Da der wesentliche Inhalt der Anklage gemäß § 418 Abs. 3 Satz 2 StPO in das Sitzungsprotokoll aufzunehmen ist, muss er sich unmittelbar aus dem Sitzungsprotokoll entnehmen bzw. herauslesen lassen (vgl. OLG Frankfurt, a.a.O.; LG Köln StV 2003, 156). Das Sitzungsprotokoll ist nicht ein Gedanke, dessen Inhalt etwa das Revisionsgericht durch Auswertung von an unterschiedlichen Orten in der Akte befindlichen Dokumenten (re-)konstruiert, sondern es ist ein körperlicher Gegenstand (Schriftstück bzw. räumliche Einheit von ggf. mehreren Schriftstücken), aus dem sich sein gedanklicher Gehalt ohne weiteres entnehmen lassen muss. Sofern der seitens der Staatsanwaltschaft im beschleunigten Verfahren mündlich vorgetragene Anklageinhalt nicht direkt an entsprechender Stelle in das Sitzungsprotokoll aufgenommen wird, ist es ausreichend aber auch erforderlich, dass eine von der Staatsanwaltschaft dem Gericht übergebene schriftliche Fassung der mündlich erhobenen Anklage als Anlage zum Protokoll genommen wird und im Protokoll wegen des Inhaltes der erhobenen Anklage auf diese Anlage verwiesen wird (so auch Nr. 146 Abs. 2 RiStBV; ebenso schon RGSt 66, 109, 110; vgl. auch OLG Frankfurt, a.a.O.). Nur so kann das in Bezug genommene Schriftstück zum Protokollbestandteil werden. Dem ist hier mit dem Verweis auf den Haftbefehl vom 18.06.2010 nicht genüge getan. Dieser an anderem Ort in der Akte eingeheftete Haftbefehl bzw. dessen Inhalt ist nicht Protokollbestandteil. Es ist nicht Sinn der Regelung des § 418 Abs. 3 Satz 2 StPO, dass das Revisionsgericht sich den Inhalt der im beschleunigten Verfahren mündlich erhobenen Anklage aus protokollfremden Aktenbestandteilen erschließt.

Aus den oben genannten Gründen bestehen Bedenken gegen die vereinzelt in Rechtsprechung und Schrifttum vertretene Auffassung, auch ein Verweis im Protokoll unter genauer Angabe der Blattzahl auf einen sich bereits bei den Akten befindlichen schriftlichen Antrag der Staatsanwaltschaft genüge den Anforderungen des § 418 Abs. 3 Satz 2 StPO (so aber OLG Schleswig, SchlHA 1977, 211; Gössel, in: Löwe/Rosenberg, StPO, 26. Aufl., § 473 StPO, Rn. 38; dagegen OLG Frankfurt, a.a.O.; LG Köln, a.a.O.).
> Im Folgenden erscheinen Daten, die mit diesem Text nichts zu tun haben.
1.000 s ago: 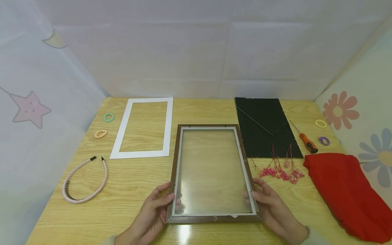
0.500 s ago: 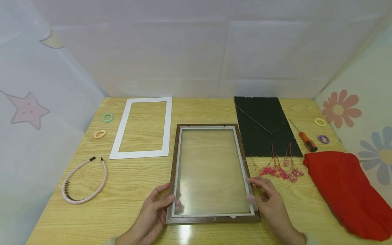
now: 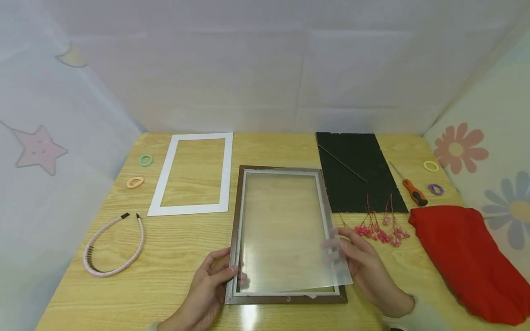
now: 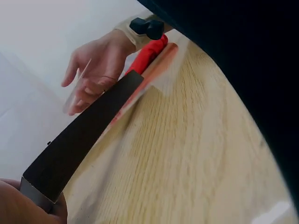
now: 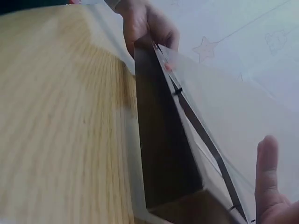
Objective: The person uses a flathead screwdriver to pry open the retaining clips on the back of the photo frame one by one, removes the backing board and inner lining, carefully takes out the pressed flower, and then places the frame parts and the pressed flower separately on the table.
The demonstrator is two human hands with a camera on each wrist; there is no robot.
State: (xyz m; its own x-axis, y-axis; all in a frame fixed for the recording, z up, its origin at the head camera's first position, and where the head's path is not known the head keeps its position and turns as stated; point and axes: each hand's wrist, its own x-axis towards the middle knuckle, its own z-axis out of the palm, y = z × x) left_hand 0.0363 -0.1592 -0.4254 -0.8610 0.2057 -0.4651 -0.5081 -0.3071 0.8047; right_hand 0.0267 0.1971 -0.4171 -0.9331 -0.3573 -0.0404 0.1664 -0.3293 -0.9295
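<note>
— Since a second ago, what has shifted?
— Right hand has lifted the clear sheet at its near right corner, so that corner now stands out past the brown frame; earlier the sheet lay flat inside it.
— And its grip?
— Fingers and thumb pinch the sheet's right edge.
— What of the other hand?
— Left hand holds the frame's near left corner, thumb curled over the rim, fingers beneath.
— Where is the frame?
— Flat on the table, between the white mat and the black backing board, with pink dried flowers just beside the right hand.
</note>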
Dies kann hier letztlich ebenfalls dahinstehen, weil das Protokoll (in beiden Fassungen) keine Verweisung auf einen den Anforderungen des § 200 Abs. 1 Satz 1 StPO genügenden schriftlichen Antrag der Staatsanwaltschaft enthält.

Nach allem ist das Urteil des Landgerichts aufzuheben (§ 349 Abs. 4 StPO) und das Verfahren nach § 206a Abs. 1 StPO einzustellen.

III.

Die Kostenentscheidung folgt aus § 467 Abs. 1 StPO. Eine Freihaltung der Staatskasse von den notwendigen Auslagen des Angeklagten gemäß § 467 Abs. 3 Nr. 2 StPO unterbleibt, weil mit dem Fehlen einer wirksamen Anklageerhebung dem gerichtlichen Verfahren von vornherein eine Voraussetzung fehlte (vgl. Meyer-Goßner, StPO, 54. Aufl., § 467 StPO Rn. 18 m.w.N.)